Nothing but a number should be given: how many lines in the listing contain the word "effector".

[Start of Attachment]

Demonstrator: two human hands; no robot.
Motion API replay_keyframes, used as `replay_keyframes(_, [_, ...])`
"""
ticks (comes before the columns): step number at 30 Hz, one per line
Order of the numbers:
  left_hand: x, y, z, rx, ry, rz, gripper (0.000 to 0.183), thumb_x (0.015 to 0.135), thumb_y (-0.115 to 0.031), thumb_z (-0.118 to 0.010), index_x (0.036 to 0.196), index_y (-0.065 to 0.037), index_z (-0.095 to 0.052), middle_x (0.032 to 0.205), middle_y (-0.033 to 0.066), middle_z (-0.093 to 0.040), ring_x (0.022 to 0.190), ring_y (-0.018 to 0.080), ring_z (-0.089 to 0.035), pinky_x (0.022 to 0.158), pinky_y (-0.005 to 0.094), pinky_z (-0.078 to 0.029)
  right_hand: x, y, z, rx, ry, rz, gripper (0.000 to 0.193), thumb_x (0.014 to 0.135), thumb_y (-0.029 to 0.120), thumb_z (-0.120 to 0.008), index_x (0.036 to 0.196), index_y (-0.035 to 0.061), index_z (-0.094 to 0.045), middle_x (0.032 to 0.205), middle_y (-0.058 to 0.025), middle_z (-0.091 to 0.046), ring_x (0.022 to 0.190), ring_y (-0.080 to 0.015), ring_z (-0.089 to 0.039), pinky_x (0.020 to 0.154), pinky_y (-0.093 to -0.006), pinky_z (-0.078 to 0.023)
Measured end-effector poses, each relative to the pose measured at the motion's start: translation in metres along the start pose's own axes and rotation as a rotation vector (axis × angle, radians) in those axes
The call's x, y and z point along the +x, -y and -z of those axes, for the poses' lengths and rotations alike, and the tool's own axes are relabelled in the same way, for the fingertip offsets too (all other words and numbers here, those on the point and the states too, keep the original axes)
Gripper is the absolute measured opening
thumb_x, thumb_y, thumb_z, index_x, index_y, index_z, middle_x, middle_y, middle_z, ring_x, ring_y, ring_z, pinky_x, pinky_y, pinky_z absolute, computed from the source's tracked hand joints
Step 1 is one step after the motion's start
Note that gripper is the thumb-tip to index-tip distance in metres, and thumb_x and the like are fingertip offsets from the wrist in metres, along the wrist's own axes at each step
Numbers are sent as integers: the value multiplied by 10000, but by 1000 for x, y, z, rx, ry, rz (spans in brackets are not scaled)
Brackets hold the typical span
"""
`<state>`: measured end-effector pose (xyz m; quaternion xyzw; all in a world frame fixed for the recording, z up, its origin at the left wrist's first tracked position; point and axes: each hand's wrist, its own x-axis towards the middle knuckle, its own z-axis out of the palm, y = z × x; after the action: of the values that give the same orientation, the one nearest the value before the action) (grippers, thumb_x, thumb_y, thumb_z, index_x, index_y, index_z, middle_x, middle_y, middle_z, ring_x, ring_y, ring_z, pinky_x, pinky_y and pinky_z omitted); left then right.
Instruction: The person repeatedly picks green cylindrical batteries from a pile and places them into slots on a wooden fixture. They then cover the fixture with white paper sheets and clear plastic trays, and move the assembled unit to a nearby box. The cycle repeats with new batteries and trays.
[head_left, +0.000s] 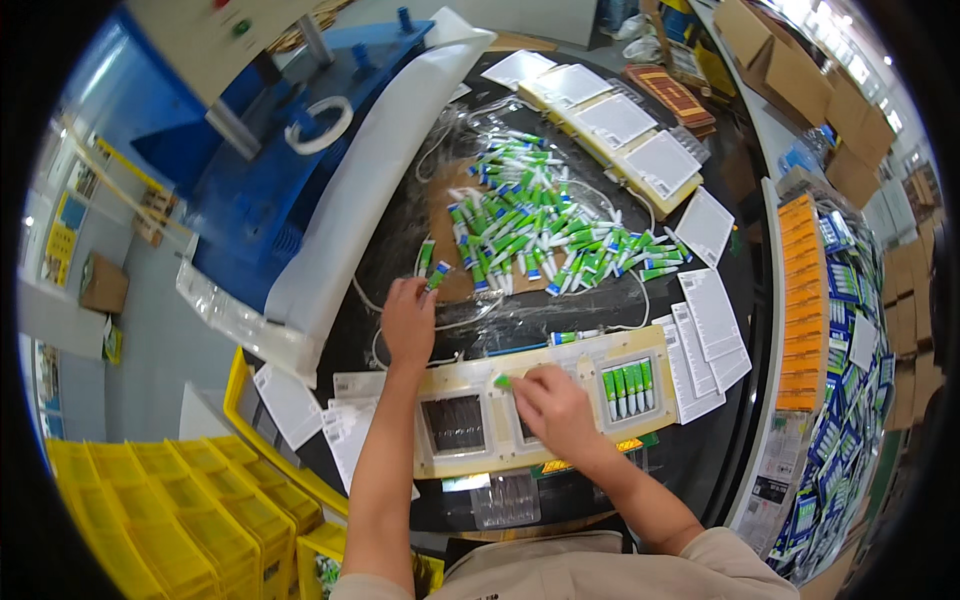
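Note:
My left hand reaches forward to the near edge of a heap of small green-and-white tubes and pinches one tube between its fingertips. My right hand rests over the middle pocket of a cream tray with three pockets, holding a green-capped tube at its fingertips. The right pocket holds several tubes side by side. The left pocket shows a clear blister and no tubes.
White printed cards lie fanned to the right of the tray. A second tray with white cards sits beyond the heap. A blue machine stands at left, yellow bins at lower left, orange and blue packs at right.

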<state>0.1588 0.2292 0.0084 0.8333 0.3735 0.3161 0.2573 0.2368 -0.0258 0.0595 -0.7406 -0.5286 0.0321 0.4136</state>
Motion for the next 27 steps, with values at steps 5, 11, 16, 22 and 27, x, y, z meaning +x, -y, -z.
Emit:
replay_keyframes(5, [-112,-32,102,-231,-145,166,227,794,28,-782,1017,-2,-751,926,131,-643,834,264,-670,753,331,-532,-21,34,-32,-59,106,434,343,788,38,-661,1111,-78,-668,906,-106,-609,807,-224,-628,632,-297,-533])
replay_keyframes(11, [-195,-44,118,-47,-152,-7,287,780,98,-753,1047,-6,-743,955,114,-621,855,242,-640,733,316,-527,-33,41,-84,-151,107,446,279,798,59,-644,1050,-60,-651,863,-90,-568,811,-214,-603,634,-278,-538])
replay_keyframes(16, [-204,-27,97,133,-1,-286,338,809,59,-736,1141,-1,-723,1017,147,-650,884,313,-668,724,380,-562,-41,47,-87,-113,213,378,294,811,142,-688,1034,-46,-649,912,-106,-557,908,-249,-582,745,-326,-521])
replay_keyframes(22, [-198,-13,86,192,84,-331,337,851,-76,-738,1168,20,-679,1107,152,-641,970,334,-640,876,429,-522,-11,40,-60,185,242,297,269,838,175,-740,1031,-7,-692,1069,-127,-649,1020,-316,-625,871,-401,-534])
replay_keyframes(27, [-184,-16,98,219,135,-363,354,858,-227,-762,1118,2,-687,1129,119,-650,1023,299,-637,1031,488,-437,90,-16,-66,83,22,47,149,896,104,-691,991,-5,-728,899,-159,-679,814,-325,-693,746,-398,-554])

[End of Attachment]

* Response box *
2